Over the weekend, businesswoman Jan Garbett ended her legal battle to appear on next month’s primary election ballot for governor — and with it, her campaign.

Garbett, a Republican, filed suit against the state last month, arguing that if not for the “unprecedented limitations” the state imposed in response to the coronavirus, she would have met the 28,000-signature threshold required to earn her spot on the ballot.

After she was unable to meet the lower signature threshold imposed by U.S. District Judge Robert J. Shelby — who ruled that Garbett had lost about 32% of the days she otherwise could have gathered signatures due to the COVID-19 pandemic and reduced her requirement by the same amount — she took her case to the U.S. 10th Circuit Court of Appeals.

Garbett wanted the court to lower the requisite number even further to account for a 70% validity rate, which was what she was projecting as she was gathering signatures. That would have required about 13,660 valid signatures.

But she couldn’t have met even that standard. The state elections office noted in a court filing that of the approximately 21,000 signatures Garbett submitted, about 57% were invalid. Nearly 11,900 of her signatures were tossed for a variety of reasons, including that the signatory wasn’t registered as a Republican or had already endorsed another gubernatorial candidate’s petition.

On Saturday, Garbett filed a motion with the 10th District Court of Appeals to dismiss her effort to overturn the lower court ruling on Saturday. Her motion states that the involved parties involved have agreed to bear their own attorney costs and legal fees.

“This is certainly not the outcome we worked so hard for," she said in a prepared statement Monday afternoon. “I am disappointed that the courts did not make Utah’s election process fair in the face of the pandemic, as so many other states have done. And of course I’m disappointed on a personal level as well — I feel I have a great deal to offer the people of this state on a great many issues. But most of all, I’m disappointed that the people of Utah are once again being denied the opportunity to have a real choice in the governor’s race.”
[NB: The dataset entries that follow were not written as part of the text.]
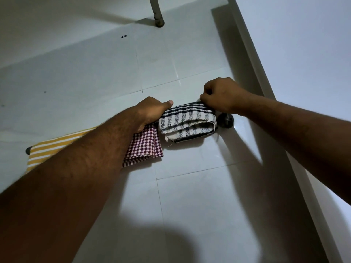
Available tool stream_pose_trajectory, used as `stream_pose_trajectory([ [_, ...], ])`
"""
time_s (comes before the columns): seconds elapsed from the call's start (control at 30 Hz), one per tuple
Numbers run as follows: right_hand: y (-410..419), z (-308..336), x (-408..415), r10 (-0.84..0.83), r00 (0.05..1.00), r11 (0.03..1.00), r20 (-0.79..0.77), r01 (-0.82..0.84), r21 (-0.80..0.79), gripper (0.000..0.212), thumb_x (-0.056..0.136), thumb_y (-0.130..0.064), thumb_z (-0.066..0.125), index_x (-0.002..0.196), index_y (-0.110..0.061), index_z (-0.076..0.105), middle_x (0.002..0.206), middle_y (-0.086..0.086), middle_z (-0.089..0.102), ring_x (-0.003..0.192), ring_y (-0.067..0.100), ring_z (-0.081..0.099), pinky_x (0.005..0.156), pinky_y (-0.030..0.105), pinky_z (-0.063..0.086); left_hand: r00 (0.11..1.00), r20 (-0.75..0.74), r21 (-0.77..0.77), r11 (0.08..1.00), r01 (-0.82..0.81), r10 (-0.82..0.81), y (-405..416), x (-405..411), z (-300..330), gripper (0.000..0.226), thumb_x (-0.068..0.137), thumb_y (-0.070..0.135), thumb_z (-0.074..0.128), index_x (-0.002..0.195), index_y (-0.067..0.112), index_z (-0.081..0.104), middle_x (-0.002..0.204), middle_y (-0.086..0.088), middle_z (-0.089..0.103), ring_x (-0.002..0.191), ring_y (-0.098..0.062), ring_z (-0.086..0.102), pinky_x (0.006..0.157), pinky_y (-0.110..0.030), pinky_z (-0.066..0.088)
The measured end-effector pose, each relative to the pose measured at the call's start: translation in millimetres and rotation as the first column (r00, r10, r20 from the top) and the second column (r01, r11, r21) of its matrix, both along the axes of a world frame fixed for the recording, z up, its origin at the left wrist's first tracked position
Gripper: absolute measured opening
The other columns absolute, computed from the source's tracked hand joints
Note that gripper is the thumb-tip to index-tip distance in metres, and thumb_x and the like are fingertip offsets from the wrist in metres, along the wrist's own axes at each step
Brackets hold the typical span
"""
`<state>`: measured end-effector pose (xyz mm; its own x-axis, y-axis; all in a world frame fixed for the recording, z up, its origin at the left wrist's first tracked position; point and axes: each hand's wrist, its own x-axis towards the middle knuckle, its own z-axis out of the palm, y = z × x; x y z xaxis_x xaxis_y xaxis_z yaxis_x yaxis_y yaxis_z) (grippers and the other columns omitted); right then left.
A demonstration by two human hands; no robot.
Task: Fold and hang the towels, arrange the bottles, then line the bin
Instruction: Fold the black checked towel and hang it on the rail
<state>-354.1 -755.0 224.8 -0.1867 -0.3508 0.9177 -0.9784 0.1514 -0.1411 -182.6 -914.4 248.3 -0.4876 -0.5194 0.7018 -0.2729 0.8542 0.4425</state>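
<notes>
Wall (95,76) of large pale glossy tiles, thin dark grout lines, faint vertical glare streak near centre. Two small dark holes (123,36) close together, upper left of centre. Grey metal pipe (156,10) at top, ending in a collar against the tiles. Pale door frame (252,59) running diagonally down the right side, plain painted wall (303,44) beyond. Dim, cool light; soft broad shadows across lower tiles.
</notes>
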Motion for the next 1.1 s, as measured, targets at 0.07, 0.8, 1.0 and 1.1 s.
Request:
stream_pose_trajectory([
  [0.07,-0.3,-0.4,3.7,0.0,1.0,1.0,0.011,0.0,-0.004,0.026,0.098,-0.031,0.054,0.093,-0.012,0.069,0.08,0.001,0.061,0.087,0.024,0.057,0.057,0.026,0.034,1.0,0.007,0.015,1.0,-0.017,0.017,-0.3,1.3,2.2,0.066,0.096,0.064,0.055,0.123,0.005,0.067,0.142,-0.014,0.061,0.122,-0.03,0.061,0.108,-0.042,0.046],
  [0.8,-89.0,-1.7,169.4,0.587,0.784,0.755,-0.204,-0.62,-0.212,0.035,0.099,-0.048,0.043,0.113,-0.026,0.066,0.114,-0.009,0.071,0.108,0.02,0.064,0.1,0.039,0.042,0.635,-0.445,-0.325,0.547,-0.772,0.632,26.5,152.6,-49.2,0.03,0.096,0.045,0.052,0.097,0.02,0.068,0.1,-0.001,0.074,0.094,-0.027,0.067,0.089,-0.043,0.055],
  [1.0,-122.3,-86.7,262.1,0.911,0.413,0.412,-0.018,-0.91,-0.047,0.034,0.09,-0.051,0.055,0.118,-0.031,0.057,0.116,-0.006,0.067,0.109,0.02,0.064,0.092,0.041,0.051,0.277,-0.249,-0.335,0.186,-0.924,0.928,82.7,236.4,-120.4,0.026,0.094,0.041,0.054,0.104,0.023,0.069,0.11,-0.003,0.072,0.106,-0.031,0.066,0.093,-0.042,0.05],
  [1.1,-121.9,-140.9,304.3,0.963,0.244,0.247,0.116,-0.969,-0.009,0.04,0.09,-0.05,0.059,0.124,-0.031,0.053,0.117,-0.006,0.063,0.108,0.021,0.063,0.094,0.044,0.052,0.109,-0.165,-0.356,0.044,-0.933,0.98,122.6,273.6,-165.3,0.027,0.096,0.04,0.056,0.111,0.021,0.066,0.117,-0.005,0.067,0.112,-0.031,0.061,0.093,-0.041,0.044],
])
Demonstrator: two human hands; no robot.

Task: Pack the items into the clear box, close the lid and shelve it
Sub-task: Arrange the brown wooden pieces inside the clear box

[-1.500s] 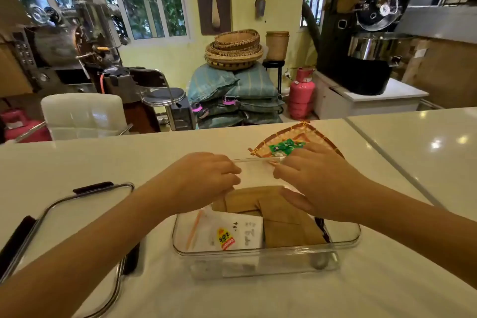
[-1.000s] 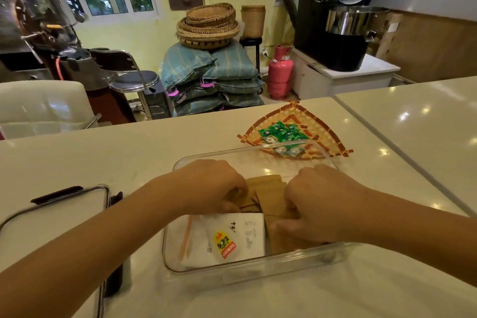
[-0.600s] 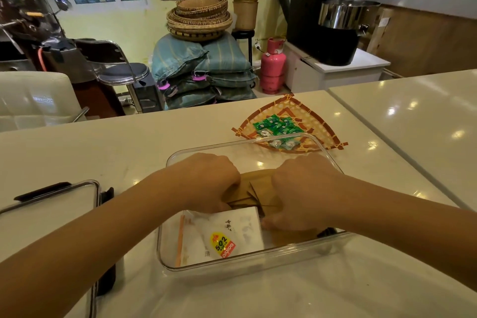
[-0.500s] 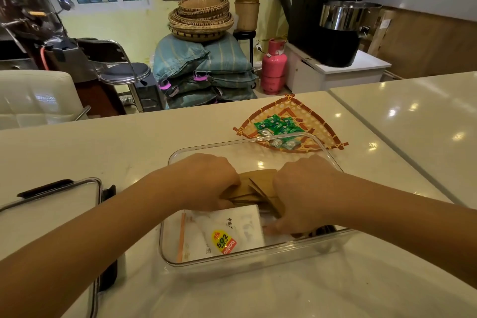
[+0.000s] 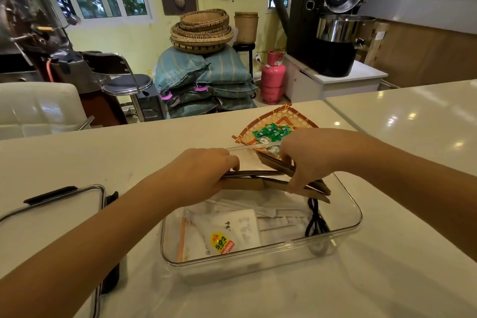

Garbett, co-founder of Garbett Homes, entered the race for governor in February after learning that all the other Republican candidates supported President Donald Trump. She was the only candidate who did not seek the convention route to the ballot, forecasting that a “Trump-skeptic candidate had little chance of qualifying for the primary through a Republican convention.”

Had she gathered enough signatures, Garbett would have been the first woman representing a major party to appear on a ballot for governor in Utah history.

“It’s a travesty that no major political party in all of Utah history has ever had a female candidate for governor on their primary ballot,” said Joe Jarvis, Garbett’s running mate for lieutenant governor, in a news release. “I’m deeply disappointed that this shameful record will continue for another year. Jan would’ve made an excellent governor.”

Though her campaign is over, Garbett said she would continue to advocate for issues important to Utahns. She plans to join forces with the nonprofit group People4Utah “to find ways to ease the burdens on political outsiders and moderate candidates of all parties.”

“Our political leaders will be hearing from me!” she added.

Republican gubernatorial candidate Jeff Burningham — who also sought a spot on the ballot with the help of the courts — is officially out of the race, too, after Shelby denied his motion seeking relief similar to Garbett’s.

In a statement, Burningham said he would not appeal that decision but called for election reforms in Utah, arguing that while most states “made significant elections accommodations during a global pandemic, ours did virtually nothing.”

“That feels wrong and is at the heart of why I was running in the first place,” he said. “This is not the time for politics per usual.”

Gov. Gary Herbert signed an executive order in late March suspending a provision in state election law requiring that canvassers witness each signature and allowing candidates to send and receive petition pages electronically, but Burningham and other candidates have argued that it didn’t go far enough.

Lt. Gov. Spencer Cox (who was named in Garbett’s lawsuit along with Herbert), former Utah Republican Party Chairman Thomas Wright and former Gov. Jon Huntsman all met the 28,000-signature threshold to qualify for the ballot. Former House Speaker Greg Hughes will also appear on the ballot after coming in second after Cox at the Utah Republican Party convention late last month.

Editor’s note Paul Huntsman, a brother of Jon Huntsman, is chairman of The Salt Lake Tribune’s nonprofit board of directors.